RENO -- A federal appeals court has overturned the child rape conviction of a Carlin man, saying DNA testimony from a Washoe County forensic scientist was misleading.

The ruling by a three-judge panel of the 9th U.S. Circuit Court of Appeals gave prosecutors six months to retry Troy Don Brown or release him after 14 years in prison.

Brown, 36, was accused of raping a 9-year-old the girl at her trailer in 1994 while her mother was at a tavern.

An Elko County jury found Brown guilty of two counts of sexual assault, for which he received two consecutive life sentences.

At the trial, Renee Romero, a DNA expert and head of the Washoe County crime lab, testified that Brown's DNA matched the DNA found in the victim's underwear, and that "1 in 3 million people randomly selected from the population would also match" that DNA, according to court documents.

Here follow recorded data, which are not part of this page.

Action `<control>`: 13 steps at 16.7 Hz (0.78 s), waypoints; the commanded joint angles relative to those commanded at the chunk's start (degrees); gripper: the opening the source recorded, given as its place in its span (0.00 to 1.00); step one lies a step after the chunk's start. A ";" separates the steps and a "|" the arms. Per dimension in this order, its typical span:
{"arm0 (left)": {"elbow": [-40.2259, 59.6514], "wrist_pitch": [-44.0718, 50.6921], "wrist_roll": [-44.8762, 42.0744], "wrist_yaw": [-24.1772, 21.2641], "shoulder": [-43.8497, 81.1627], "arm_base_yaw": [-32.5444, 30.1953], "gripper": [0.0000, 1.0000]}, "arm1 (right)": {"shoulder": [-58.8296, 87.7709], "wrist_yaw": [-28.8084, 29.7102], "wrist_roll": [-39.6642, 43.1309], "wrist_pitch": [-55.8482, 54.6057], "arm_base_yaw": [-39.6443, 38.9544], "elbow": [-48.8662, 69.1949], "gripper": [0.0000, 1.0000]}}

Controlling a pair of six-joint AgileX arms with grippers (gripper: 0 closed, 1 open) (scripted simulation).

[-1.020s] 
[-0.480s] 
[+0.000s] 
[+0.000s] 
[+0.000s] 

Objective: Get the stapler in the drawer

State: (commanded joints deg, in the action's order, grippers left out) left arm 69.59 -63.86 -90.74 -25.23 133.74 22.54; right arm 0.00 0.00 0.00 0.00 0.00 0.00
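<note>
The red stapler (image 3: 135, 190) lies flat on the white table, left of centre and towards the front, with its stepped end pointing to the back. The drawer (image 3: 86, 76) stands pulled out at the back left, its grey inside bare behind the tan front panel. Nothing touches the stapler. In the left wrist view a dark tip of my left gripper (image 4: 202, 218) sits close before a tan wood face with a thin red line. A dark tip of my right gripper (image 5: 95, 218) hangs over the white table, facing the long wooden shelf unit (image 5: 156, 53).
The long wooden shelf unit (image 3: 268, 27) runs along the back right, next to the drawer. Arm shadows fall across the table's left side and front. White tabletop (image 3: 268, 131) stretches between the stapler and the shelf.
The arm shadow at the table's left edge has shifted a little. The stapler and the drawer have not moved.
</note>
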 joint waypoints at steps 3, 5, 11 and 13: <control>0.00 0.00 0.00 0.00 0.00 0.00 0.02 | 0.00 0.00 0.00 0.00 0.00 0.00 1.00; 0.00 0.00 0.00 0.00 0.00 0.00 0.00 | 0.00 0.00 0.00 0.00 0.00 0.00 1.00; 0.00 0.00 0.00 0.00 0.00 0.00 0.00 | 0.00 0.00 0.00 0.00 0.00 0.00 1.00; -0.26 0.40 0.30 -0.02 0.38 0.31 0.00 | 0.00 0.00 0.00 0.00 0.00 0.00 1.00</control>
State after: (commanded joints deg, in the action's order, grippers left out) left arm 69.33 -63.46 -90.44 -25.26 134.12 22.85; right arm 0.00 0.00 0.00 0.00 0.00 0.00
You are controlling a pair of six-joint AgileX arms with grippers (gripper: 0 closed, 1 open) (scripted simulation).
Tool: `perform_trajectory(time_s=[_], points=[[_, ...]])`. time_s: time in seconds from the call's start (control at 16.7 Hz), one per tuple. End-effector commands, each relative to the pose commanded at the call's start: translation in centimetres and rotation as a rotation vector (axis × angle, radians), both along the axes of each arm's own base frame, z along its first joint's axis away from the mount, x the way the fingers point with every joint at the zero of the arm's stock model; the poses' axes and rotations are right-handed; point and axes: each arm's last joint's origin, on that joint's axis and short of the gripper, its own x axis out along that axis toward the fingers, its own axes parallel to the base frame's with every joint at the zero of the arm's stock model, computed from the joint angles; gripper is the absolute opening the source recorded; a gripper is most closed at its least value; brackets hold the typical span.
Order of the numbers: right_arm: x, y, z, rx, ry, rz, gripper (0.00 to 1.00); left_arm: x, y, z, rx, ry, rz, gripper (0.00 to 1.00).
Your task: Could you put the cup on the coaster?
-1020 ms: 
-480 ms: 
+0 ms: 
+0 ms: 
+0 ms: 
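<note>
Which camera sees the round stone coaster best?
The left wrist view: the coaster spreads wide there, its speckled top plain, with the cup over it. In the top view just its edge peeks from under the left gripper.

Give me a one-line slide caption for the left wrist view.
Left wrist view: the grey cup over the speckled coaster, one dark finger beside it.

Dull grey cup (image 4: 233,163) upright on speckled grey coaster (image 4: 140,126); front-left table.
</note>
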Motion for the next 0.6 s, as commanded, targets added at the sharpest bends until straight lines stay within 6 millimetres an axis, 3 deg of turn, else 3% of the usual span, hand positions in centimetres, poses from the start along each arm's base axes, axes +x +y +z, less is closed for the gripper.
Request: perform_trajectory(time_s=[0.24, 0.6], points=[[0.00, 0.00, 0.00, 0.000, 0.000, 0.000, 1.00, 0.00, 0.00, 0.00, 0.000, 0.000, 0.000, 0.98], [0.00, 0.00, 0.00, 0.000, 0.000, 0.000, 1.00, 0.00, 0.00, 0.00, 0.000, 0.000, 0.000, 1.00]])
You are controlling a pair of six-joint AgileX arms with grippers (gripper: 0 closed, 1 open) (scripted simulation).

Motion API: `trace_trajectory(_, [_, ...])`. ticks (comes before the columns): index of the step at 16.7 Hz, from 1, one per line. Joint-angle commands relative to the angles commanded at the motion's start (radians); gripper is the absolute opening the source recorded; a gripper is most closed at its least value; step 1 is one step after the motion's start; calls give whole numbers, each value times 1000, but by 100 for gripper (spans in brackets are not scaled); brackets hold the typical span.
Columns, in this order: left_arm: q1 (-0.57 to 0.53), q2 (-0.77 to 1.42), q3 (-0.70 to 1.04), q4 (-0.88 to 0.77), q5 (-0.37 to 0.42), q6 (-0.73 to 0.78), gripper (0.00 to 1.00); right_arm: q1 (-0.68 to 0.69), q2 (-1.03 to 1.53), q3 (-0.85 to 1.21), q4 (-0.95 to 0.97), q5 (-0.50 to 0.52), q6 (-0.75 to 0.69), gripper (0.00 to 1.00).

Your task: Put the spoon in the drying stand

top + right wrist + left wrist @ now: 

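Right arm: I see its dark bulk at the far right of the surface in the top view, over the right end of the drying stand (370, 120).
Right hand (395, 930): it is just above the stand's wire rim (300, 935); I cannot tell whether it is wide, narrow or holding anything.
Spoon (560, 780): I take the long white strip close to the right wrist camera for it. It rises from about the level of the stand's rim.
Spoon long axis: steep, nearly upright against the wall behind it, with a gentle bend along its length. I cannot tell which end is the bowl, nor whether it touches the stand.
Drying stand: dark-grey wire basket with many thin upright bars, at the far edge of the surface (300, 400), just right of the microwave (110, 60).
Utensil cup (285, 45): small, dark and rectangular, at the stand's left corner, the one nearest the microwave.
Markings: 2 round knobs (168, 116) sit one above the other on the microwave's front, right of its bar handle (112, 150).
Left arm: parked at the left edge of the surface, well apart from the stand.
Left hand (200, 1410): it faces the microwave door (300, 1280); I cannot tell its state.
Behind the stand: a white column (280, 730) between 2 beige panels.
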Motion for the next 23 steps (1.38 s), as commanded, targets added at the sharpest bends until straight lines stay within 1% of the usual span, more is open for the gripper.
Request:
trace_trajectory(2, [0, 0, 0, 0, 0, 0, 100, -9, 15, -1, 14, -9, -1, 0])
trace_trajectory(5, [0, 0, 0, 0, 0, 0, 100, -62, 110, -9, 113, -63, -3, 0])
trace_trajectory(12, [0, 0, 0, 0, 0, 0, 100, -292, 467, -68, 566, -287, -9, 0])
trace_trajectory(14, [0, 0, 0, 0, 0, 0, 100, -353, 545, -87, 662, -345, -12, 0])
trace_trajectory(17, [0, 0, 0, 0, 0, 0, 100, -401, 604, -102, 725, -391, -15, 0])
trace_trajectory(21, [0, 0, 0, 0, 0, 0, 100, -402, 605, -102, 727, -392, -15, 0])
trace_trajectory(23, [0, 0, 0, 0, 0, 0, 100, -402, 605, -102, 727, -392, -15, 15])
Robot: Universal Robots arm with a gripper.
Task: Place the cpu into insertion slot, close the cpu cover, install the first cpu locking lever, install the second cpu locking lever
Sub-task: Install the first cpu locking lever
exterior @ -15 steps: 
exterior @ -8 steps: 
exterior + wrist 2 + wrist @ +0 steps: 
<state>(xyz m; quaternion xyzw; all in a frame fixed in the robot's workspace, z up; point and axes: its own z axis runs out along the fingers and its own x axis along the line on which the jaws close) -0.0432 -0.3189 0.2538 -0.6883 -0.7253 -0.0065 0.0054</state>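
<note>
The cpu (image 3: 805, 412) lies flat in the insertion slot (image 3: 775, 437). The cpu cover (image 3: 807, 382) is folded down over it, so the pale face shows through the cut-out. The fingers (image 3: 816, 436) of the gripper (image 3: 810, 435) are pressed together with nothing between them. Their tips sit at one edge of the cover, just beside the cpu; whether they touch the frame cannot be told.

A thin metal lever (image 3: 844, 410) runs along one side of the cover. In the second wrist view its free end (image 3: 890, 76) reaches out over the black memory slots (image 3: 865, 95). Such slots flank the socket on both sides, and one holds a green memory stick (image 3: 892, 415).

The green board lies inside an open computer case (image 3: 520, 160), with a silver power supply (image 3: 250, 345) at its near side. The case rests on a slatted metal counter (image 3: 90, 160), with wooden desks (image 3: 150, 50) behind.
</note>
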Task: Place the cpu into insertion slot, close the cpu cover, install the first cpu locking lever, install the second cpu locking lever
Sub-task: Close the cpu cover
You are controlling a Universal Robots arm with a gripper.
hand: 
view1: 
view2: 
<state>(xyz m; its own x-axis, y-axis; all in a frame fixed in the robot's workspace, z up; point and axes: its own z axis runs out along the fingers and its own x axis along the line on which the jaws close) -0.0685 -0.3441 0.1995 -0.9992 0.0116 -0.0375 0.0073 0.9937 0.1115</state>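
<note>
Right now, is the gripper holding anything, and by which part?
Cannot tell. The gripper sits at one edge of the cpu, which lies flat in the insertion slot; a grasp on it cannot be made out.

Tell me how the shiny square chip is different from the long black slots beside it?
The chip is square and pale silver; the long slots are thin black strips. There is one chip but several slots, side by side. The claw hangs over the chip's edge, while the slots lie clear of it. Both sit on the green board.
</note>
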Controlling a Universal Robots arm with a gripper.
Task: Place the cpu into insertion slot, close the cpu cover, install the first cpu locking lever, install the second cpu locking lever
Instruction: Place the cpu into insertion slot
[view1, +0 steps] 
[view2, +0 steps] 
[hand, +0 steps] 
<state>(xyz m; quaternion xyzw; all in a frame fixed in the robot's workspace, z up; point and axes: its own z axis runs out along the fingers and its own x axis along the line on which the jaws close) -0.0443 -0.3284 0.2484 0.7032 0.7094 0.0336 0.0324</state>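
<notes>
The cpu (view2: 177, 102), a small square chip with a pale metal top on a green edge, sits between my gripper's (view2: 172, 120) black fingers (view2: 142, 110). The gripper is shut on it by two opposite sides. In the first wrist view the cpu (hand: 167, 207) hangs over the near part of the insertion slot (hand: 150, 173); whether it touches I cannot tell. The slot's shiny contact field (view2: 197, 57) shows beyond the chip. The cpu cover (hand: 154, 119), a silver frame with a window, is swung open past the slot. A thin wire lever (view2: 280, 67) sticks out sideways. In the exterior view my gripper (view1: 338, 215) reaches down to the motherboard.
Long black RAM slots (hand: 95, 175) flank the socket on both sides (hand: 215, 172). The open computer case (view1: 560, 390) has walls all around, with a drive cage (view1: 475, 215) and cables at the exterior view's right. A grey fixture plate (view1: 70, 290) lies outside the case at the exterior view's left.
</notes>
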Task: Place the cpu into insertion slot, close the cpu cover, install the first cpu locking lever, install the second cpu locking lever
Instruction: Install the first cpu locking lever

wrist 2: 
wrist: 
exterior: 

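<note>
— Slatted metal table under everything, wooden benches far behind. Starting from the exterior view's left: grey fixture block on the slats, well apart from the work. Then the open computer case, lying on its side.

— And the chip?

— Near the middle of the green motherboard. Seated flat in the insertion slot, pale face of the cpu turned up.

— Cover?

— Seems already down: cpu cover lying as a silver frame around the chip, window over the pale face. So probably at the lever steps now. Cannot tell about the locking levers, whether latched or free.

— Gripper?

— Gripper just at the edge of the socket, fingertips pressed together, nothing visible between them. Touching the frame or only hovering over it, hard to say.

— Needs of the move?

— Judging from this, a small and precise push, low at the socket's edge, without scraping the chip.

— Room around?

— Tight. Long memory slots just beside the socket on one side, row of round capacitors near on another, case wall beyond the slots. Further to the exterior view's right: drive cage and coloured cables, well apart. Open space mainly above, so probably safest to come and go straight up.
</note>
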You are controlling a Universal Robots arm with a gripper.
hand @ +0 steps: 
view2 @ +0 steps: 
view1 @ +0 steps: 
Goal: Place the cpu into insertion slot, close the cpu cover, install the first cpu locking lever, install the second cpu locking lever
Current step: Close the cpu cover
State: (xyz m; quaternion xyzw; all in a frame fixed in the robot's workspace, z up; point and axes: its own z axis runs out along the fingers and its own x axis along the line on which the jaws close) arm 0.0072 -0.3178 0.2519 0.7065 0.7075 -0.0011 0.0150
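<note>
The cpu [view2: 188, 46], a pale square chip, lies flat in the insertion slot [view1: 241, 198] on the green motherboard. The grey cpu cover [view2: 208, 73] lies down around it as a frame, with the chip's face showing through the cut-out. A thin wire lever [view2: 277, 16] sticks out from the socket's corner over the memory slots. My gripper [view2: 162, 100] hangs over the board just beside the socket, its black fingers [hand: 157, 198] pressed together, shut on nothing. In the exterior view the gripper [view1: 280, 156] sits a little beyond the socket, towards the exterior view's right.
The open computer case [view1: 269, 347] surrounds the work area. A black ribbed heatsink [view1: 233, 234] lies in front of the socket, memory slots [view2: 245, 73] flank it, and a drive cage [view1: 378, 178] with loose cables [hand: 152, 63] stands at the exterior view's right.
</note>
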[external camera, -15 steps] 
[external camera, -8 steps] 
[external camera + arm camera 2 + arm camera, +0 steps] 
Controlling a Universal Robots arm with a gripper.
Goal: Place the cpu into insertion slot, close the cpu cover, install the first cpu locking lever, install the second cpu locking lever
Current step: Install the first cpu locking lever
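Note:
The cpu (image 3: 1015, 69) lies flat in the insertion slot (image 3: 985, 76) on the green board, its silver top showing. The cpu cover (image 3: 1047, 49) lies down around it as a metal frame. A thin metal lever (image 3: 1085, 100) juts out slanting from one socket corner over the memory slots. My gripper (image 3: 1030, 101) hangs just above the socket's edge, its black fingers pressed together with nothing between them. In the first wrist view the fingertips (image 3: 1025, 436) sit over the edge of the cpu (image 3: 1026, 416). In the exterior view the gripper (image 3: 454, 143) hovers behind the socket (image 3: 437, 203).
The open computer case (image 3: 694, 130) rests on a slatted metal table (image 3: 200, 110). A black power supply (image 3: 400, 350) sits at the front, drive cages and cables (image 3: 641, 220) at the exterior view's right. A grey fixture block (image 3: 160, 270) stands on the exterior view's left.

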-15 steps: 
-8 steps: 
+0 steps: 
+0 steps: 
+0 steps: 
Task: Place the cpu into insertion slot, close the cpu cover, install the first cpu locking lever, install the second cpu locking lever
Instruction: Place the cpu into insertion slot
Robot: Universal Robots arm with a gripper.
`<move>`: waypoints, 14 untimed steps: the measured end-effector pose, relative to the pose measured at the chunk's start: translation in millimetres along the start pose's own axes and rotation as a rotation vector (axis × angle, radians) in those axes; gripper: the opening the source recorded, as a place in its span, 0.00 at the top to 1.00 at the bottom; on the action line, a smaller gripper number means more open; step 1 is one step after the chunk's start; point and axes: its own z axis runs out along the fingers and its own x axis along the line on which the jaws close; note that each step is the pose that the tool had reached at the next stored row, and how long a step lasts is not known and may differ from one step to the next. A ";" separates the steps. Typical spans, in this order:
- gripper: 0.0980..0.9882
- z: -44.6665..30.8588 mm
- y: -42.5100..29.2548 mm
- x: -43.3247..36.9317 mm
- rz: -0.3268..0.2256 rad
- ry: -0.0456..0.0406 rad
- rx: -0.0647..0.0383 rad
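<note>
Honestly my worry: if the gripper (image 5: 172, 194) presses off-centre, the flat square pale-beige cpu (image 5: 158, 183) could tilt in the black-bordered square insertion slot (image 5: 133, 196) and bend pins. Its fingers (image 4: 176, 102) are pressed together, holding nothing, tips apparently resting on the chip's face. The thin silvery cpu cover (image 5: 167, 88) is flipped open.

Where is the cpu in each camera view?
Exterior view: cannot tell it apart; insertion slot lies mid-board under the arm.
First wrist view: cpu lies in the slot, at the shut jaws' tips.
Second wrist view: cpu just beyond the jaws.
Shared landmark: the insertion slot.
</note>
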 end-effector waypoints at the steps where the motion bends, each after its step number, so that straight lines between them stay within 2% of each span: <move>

After the prosecutor pressed her to put this another way, Romero testified that the chance of the DNA being from Brown was "99.99967 percent."

The appeals panel, in its 2-1 ruling issued Monday, said Romero's testimony on the nearly 100 percent likelihood it was Brown created a "fallacy" that misled the jury.

"In fact, the former testimony (1 in 3 million) is the probability of a match between an innocent person selected randomly from the population; this is not the same as the probability that Troy's DNA was the same as the DNA found in (her ) underwear, which would prove his guilt," the judges said.